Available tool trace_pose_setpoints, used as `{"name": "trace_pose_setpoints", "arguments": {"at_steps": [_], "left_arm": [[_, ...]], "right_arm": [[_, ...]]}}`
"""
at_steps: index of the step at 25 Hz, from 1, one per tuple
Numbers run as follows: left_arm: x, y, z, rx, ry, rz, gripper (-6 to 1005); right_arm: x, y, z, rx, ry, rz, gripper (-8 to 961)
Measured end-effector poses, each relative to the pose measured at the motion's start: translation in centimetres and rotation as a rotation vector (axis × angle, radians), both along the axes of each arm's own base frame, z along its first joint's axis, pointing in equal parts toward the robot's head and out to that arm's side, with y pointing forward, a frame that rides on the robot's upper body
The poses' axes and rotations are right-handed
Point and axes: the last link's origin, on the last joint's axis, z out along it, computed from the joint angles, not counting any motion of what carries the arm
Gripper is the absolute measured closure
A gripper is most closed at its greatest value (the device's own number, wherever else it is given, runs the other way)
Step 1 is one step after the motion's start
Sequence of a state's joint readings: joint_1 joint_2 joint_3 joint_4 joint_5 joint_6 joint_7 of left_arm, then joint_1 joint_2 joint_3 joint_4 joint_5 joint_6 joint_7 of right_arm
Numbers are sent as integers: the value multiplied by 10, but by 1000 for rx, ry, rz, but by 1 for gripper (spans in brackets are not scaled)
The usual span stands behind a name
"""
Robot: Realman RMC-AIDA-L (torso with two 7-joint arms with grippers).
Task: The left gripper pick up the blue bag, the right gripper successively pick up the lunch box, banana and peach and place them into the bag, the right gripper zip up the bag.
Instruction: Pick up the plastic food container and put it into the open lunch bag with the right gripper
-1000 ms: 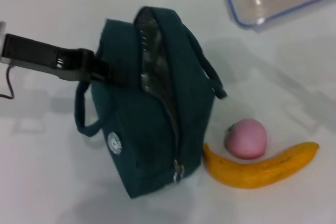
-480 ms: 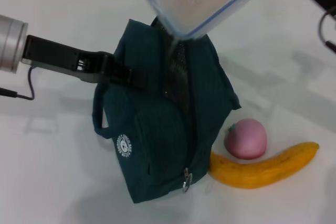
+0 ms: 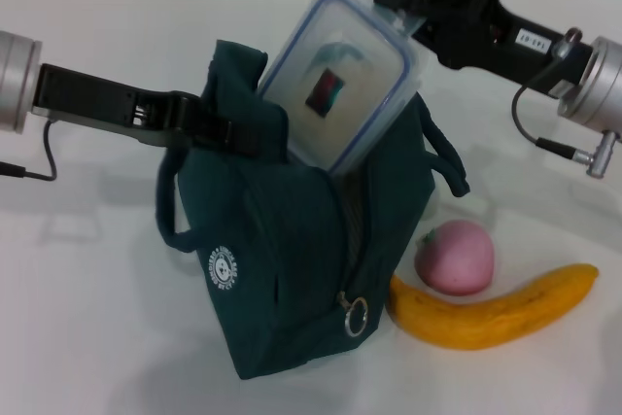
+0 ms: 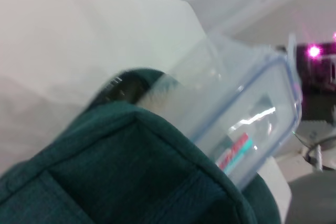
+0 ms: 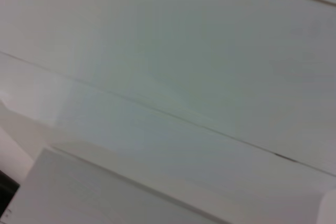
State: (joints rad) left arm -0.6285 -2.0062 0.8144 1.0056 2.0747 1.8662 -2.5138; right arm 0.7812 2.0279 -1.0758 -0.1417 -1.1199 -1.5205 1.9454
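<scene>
The dark teal-blue bag (image 3: 292, 259) stands upright at the table's middle in the head view, its top unzipped. From the left, my left gripper (image 3: 238, 133) is shut on the bag's upper edge, holding it up. A clear lunch box (image 3: 340, 80) with a blue rim is tilted and half sunk into the bag's mouth; it also shows in the left wrist view (image 4: 247, 124) above the bag fabric (image 4: 121, 182). My right gripper (image 3: 400, 2) is shut on the box's far end. To the bag's right, the pink peach (image 3: 455, 257) rests on the table behind the yellow banana (image 3: 496, 313).
A zip pull ring (image 3: 355, 316) hangs at the bag's lower front. One bag handle (image 3: 170, 211) loops out on the left, another (image 3: 447, 162) on the right. White table (image 3: 87, 337) surrounds everything. The right wrist view shows only a pale wall.
The right arm has carried the lunch box from the far right corner over the bag and down into its mouth. The left gripper has raised the bag more upright.
</scene>
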Motion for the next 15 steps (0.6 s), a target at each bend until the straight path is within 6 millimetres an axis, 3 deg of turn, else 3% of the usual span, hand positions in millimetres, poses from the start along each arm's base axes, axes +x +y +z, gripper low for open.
{"name": "trace_pose_setpoints", "arguments": {"at_steps": [5,13,15], "left_arm": [[-3,2,3,20,8,1,962],[-1,3,2,22,8,-11,962],[-3,2,2,22,8,-9,962]], "right_arm": [[2,-1,-5,-13,-42,6,846],[-13,1,-3,-10,-45,85,826],[-14,3,-1,0,-45,86,751]]}}
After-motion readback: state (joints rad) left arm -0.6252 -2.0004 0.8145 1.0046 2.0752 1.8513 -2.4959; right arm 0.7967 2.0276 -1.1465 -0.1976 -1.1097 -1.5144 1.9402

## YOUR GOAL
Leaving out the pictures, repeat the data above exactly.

## COMPLETED TASK
Available tool trace_pose_setpoints, used as `{"name": "trace_pose_setpoints", "arguments": {"at_steps": [_], "left_arm": [[_, ...]], "right_arm": [[_, ...]]}}`
"""
at_steps: index of the step at 25 Hz, from 1, one per tuple
Numbers run as follows: left_arm: x, y, z, rx, ry, rz, gripper (-6 to 1005); right_arm: x, y, z, rx, ry, rz, gripper (-8 to 961)
Measured end-effector poses, each relative to the pose measured at the motion's start: translation in centimetres and rotation as a rotation vector (axis × angle, radians), both along the axes of each arm's own base frame, z along its first joint's axis, pointing in equal parts toward the robot's head and out to that arm's side, with y pointing forward, a frame that rides on the robot's upper body
The poses' axes and rotations are right-handed
Point and axes: the last link's origin, on the last joint's axis, z out along it, computed from the joint angles, not counting any motion of what carries the arm
Gripper is the absolute measured closure
A gripper is most closed at its greatest value (the device's own number, wherever else it is given, runs the other way)
Step 1 is one step after the motion's start
Sequence of a state's joint readings: joint_1 joint_2 joint_3 joint_4 joint_5 joint_6 joint_7 of left_arm, then joint_1 joint_2 joint_3 joint_4 joint_5 joint_6 joint_7 of right_arm
Numbers are sent as integers: the value multiplied by 10, but by 1000 for rx, ry, rz, but by 1 for gripper (spans in brackets are not scaled)
The usual span stands behind a name
"""
Robot: Realman RMC-AIDA-L (torso with two 7-joint arms with grippers).
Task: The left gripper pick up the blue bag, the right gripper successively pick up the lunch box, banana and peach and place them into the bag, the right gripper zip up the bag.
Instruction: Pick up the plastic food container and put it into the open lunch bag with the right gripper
-1000 ms: 
-480 ms: 
+0 ms: 
+0 ms: 
+0 ms: 
State: (joints rad) left arm -0.6285 -2.0062 0.8144 1.0056 2.0747 1.8662 -2.5138; right arm 0.7812 2.0279 -1.0758 -0.1417 -1.1199 -1.5205 1.9454
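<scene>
The dark teal-blue bag (image 3: 292, 259) stands upright at the table's middle in the head view, its top unzipped. From the left, my left gripper (image 3: 238, 133) is shut on the bag's upper edge, holding it up. A clear lunch box (image 3: 340, 80) with a blue rim is tilted and half sunk into the bag's mouth; it also shows in the left wrist view (image 4: 247, 124) above the bag fabric (image 4: 121, 182). My right gripper (image 3: 400, 2) is shut on the box's far end. To the bag's right, the pink peach (image 3: 455, 257) rests on the table behind the yellow banana (image 3: 496, 313).
A zip pull ring (image 3: 355, 316) hangs at the bag's lower front. One bag handle (image 3: 170, 211) loops out on the left, another (image 3: 447, 162) on the right. White table (image 3: 87, 337) surrounds everything. The right wrist view shows only a pale wall.
The right arm has carried the lunch box from the far right corner over the bag and down into its mouth. The left gripper has raised the bag more upright.
</scene>
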Motion for the next 15 steps (0.6 s), a target at each bend until the straight path is within 6 millimetres an axis, 3 deg of turn, else 3% of the usual span, hand positions in millimetres, poses from the start along each arm's base axes, axes +x +y +z, gripper low for open.
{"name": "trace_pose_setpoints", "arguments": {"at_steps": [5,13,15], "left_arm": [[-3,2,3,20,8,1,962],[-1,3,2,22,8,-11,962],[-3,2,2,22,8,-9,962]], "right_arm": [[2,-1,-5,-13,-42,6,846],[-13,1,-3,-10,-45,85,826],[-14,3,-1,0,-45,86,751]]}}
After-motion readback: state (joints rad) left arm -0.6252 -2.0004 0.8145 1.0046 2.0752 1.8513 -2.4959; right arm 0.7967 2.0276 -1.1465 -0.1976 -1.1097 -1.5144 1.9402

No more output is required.